* **INFORMATION SHOWN**:

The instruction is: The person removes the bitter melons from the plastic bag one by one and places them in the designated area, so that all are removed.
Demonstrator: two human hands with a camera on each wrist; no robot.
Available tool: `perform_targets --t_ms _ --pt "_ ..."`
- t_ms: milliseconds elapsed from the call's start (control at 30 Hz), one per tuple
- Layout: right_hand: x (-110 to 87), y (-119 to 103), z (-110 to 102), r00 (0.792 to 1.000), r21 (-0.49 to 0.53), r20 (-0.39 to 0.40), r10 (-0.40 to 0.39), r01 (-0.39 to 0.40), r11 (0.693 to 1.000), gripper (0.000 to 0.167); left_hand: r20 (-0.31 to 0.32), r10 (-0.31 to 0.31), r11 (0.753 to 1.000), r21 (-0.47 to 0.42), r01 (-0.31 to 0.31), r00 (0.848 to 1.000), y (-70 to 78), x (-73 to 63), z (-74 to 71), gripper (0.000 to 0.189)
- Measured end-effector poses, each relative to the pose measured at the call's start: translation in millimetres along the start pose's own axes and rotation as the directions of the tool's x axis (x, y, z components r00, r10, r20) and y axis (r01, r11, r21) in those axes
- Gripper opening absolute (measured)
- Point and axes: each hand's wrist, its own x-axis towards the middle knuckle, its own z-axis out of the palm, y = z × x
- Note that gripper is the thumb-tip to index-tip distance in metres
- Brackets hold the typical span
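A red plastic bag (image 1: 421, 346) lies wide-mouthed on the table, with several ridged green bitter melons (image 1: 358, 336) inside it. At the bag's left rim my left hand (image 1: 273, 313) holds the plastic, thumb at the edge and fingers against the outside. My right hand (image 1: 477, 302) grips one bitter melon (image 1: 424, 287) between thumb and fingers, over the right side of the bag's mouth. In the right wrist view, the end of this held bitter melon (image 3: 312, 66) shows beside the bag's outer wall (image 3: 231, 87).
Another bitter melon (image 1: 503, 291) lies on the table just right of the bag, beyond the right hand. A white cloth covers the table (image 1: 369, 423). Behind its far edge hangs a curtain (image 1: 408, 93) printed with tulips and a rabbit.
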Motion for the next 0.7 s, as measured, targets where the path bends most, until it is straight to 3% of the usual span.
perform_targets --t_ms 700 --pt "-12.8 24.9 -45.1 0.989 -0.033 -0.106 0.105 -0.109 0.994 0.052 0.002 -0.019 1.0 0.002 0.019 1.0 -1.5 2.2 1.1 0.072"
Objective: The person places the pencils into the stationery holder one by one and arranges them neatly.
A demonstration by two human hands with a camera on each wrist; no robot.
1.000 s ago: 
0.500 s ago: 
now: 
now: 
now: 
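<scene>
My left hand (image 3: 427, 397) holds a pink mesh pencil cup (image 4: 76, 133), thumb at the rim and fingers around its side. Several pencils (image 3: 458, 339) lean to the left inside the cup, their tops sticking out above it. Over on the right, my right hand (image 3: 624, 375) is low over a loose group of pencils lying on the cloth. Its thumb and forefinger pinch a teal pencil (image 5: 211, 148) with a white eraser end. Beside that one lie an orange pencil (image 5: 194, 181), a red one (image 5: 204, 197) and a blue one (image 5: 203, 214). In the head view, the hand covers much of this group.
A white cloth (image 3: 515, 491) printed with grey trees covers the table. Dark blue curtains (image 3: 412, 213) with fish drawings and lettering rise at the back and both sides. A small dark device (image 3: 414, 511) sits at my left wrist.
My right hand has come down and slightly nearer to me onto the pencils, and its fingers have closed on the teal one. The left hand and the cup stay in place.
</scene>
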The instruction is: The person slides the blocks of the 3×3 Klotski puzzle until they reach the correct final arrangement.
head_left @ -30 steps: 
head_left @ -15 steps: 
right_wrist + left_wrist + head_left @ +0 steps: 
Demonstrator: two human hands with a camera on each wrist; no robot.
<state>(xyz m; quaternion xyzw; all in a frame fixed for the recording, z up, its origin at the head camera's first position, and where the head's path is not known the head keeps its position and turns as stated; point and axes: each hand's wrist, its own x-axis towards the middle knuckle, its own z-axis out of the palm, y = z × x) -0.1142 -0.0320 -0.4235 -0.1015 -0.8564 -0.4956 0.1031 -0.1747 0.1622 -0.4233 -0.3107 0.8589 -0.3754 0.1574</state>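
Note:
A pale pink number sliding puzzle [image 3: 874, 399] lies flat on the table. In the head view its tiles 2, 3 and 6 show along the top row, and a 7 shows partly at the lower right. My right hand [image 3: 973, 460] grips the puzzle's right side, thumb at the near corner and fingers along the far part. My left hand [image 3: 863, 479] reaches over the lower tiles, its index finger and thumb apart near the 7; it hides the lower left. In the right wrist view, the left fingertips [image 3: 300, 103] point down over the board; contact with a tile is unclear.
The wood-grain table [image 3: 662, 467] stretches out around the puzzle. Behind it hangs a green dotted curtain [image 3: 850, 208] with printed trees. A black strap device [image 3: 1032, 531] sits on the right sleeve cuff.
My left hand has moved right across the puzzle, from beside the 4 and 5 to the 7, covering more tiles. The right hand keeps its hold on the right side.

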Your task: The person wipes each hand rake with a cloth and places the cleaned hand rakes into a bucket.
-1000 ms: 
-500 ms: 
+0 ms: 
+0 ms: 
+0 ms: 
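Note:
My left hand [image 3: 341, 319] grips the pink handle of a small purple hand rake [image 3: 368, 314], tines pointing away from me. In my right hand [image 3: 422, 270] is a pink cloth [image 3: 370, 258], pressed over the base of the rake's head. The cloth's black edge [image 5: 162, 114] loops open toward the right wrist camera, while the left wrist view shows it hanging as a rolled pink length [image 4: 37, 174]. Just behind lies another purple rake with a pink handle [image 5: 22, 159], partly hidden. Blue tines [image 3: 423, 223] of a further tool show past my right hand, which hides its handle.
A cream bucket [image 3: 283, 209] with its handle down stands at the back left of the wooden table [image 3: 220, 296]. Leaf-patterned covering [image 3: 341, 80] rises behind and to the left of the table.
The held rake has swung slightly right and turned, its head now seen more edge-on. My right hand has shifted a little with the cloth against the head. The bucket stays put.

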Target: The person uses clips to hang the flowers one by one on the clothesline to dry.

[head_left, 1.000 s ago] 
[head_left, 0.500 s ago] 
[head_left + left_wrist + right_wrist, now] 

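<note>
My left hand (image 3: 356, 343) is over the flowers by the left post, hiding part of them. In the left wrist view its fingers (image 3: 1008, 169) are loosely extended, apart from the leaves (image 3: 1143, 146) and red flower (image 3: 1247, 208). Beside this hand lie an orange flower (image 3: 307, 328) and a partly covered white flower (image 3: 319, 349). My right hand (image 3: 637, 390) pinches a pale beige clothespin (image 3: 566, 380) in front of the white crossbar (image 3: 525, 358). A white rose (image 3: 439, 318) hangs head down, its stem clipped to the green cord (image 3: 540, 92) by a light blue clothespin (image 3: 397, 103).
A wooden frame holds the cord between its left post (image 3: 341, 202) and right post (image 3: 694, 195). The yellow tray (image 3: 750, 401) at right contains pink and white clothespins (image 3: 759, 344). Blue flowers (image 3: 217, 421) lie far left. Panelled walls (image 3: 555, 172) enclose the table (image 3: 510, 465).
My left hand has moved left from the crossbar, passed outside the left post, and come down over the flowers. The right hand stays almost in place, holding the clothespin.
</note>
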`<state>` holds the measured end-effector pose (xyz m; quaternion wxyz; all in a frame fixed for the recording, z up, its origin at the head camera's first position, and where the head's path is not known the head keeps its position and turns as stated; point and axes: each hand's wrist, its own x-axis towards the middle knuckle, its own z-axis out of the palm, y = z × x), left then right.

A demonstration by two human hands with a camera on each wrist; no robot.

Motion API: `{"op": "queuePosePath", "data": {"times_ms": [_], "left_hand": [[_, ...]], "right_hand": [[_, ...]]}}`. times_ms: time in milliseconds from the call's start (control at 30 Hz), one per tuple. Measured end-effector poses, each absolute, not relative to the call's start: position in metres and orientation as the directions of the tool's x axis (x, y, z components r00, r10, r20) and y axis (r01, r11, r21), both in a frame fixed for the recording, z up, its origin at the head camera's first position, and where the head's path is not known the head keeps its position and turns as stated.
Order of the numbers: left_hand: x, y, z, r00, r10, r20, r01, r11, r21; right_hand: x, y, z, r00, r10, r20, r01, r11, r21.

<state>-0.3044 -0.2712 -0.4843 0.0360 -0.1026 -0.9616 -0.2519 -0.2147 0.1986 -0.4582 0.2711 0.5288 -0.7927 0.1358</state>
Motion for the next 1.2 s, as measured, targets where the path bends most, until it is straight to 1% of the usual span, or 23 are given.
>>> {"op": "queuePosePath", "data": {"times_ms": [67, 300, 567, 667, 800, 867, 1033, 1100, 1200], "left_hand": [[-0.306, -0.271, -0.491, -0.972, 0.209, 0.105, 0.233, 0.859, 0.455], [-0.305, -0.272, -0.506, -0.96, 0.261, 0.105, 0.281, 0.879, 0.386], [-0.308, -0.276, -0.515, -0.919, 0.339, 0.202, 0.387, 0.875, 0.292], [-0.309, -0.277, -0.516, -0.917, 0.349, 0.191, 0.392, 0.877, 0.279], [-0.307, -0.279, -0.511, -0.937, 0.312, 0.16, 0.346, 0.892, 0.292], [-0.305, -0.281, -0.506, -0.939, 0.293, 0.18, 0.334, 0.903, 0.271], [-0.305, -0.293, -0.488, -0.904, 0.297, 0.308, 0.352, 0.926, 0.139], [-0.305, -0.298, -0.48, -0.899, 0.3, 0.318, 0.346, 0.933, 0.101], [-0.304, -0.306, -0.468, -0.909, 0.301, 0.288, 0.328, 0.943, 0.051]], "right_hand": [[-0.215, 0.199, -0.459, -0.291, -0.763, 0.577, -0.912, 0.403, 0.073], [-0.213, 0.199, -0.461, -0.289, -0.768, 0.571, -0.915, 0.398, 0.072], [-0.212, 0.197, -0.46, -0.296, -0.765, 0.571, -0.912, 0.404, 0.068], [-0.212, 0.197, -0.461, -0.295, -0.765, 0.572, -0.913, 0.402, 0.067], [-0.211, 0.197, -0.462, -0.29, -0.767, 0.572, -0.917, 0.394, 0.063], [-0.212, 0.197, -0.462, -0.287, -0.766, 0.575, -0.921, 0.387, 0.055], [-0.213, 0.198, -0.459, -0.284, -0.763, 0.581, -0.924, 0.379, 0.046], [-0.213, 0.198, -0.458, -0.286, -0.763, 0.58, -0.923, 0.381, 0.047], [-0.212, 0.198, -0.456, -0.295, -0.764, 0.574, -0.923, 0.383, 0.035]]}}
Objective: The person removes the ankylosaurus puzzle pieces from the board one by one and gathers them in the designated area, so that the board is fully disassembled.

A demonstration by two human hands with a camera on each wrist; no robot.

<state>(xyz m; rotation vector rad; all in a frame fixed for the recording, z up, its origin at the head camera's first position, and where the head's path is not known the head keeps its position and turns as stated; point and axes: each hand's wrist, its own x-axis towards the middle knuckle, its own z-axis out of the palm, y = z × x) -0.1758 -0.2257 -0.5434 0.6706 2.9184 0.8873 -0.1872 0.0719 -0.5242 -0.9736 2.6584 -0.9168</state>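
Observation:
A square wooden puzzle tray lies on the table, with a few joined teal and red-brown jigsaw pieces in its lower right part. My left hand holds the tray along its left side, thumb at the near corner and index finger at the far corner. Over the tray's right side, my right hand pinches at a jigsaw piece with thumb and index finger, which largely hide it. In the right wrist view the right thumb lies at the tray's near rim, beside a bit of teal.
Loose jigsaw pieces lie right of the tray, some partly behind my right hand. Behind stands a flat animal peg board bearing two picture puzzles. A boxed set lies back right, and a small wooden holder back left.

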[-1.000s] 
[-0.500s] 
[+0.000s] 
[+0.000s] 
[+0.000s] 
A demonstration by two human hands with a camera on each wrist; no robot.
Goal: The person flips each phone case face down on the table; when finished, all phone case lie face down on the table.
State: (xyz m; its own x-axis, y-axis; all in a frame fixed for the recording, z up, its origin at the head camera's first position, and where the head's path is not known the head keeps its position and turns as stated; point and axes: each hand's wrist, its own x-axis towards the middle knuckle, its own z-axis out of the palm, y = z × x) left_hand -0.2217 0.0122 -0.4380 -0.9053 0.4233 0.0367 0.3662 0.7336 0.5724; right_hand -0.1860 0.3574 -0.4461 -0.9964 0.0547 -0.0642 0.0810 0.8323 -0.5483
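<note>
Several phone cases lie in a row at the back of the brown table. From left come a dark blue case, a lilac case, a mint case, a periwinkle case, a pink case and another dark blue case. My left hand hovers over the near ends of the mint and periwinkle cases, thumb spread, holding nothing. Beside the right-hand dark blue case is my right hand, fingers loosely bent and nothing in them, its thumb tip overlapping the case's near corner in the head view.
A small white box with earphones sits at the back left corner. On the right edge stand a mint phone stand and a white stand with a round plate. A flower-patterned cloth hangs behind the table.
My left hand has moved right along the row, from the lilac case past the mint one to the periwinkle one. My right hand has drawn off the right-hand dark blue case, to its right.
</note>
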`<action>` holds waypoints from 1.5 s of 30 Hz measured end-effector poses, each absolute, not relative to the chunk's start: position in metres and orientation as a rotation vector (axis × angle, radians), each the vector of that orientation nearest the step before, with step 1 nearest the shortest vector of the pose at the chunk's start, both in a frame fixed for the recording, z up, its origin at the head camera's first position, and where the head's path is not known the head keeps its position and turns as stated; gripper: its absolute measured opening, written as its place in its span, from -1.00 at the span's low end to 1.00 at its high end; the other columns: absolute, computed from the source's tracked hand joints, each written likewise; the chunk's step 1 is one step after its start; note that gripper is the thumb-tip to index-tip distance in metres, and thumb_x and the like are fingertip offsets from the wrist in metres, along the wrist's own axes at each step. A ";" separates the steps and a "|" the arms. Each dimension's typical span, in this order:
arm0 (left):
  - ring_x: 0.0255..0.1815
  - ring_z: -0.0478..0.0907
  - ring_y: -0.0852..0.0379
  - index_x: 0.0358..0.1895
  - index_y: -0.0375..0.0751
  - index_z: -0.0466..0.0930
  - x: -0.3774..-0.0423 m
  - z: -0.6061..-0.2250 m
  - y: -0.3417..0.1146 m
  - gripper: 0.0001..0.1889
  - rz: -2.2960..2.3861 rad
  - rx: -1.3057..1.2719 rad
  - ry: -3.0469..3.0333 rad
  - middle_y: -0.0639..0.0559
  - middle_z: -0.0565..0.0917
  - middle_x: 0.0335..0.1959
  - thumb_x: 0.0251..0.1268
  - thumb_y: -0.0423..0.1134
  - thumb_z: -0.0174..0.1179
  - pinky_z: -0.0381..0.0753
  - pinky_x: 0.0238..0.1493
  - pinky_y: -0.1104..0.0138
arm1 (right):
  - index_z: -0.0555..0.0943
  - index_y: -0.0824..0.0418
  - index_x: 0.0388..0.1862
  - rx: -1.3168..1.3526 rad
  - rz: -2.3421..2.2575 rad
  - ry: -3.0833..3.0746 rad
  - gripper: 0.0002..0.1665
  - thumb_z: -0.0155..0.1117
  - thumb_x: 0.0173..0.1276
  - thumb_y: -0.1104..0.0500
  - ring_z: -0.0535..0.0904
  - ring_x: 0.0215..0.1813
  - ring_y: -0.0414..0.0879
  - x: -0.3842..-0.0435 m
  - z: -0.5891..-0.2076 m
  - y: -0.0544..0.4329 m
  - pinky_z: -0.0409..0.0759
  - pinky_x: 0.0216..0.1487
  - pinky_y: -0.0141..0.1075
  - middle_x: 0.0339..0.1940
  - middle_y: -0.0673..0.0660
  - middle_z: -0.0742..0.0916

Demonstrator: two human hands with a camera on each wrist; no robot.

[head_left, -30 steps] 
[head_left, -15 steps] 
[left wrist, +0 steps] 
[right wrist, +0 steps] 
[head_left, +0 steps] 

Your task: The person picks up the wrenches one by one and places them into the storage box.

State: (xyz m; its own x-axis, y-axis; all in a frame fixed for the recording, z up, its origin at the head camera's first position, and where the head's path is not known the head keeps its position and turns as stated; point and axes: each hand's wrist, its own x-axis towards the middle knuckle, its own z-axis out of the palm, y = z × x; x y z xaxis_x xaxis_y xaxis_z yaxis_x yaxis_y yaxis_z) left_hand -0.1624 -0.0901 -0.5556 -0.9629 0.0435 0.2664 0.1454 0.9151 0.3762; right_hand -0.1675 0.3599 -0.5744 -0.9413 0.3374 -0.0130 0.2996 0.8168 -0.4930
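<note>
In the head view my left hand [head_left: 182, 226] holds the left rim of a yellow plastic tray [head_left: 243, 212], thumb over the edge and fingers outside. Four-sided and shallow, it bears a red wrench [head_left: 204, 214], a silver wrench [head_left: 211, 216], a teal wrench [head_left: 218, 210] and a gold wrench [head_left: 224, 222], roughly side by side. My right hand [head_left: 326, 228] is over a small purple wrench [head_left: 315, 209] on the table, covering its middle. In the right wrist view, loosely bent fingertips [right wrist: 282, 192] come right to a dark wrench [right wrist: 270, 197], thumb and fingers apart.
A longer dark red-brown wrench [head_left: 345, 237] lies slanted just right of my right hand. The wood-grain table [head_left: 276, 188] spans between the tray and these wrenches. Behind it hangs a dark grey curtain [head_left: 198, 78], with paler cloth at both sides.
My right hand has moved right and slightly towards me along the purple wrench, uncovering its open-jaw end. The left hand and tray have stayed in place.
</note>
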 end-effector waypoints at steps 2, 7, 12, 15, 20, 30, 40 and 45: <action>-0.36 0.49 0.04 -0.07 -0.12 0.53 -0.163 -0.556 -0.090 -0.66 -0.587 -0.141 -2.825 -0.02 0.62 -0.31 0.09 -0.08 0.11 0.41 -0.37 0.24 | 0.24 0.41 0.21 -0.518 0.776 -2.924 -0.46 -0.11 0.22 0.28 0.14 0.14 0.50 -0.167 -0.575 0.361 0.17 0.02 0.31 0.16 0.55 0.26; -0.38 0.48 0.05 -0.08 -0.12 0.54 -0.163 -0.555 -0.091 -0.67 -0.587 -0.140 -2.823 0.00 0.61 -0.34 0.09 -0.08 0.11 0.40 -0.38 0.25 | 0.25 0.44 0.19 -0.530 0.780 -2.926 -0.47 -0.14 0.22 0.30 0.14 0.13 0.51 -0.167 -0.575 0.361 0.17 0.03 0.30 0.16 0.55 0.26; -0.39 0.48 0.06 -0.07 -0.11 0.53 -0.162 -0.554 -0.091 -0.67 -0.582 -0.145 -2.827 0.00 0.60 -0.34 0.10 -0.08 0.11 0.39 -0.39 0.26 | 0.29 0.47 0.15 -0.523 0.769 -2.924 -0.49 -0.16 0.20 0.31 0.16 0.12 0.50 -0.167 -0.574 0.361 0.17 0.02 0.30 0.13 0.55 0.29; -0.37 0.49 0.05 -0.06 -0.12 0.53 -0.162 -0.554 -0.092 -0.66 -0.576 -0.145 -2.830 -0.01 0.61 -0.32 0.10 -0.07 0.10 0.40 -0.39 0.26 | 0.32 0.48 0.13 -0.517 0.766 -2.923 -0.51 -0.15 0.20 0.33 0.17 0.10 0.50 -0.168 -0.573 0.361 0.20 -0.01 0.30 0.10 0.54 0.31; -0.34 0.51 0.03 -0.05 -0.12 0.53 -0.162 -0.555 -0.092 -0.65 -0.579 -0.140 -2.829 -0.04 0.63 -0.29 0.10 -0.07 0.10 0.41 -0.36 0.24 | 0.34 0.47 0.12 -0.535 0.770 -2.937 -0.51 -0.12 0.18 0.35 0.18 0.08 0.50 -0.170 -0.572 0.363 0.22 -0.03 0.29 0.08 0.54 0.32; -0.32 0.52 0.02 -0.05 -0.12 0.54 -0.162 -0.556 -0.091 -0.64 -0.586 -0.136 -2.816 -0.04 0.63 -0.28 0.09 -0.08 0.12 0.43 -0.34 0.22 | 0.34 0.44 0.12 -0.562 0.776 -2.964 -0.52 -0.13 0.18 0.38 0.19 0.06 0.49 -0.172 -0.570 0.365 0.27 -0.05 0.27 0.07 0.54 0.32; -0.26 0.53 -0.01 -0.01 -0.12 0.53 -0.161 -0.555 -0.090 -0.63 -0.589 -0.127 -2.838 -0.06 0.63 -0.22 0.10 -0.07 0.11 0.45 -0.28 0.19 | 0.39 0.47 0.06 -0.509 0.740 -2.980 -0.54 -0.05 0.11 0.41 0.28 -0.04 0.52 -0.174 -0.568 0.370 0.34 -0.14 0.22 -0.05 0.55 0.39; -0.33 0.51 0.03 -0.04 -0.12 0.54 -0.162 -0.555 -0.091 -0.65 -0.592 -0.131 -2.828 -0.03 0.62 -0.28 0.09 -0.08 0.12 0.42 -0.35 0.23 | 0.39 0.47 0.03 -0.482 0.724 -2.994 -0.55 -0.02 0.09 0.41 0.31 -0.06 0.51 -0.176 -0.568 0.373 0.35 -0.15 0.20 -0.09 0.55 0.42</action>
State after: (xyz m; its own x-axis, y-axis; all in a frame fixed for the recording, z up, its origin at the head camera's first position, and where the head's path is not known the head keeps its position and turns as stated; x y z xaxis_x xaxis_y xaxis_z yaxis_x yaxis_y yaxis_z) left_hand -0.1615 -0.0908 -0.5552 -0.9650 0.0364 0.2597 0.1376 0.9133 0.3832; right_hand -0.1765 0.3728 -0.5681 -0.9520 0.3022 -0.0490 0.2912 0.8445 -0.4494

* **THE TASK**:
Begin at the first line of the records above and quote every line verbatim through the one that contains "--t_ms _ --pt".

* **PROBLEM SOLUTION**:
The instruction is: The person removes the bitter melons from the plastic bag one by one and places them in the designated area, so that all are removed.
Demonstrator: two human hands with a camera on each wrist; no robot.
Available tool: `perform_targets --t_ms _ --pt "_ ..."`

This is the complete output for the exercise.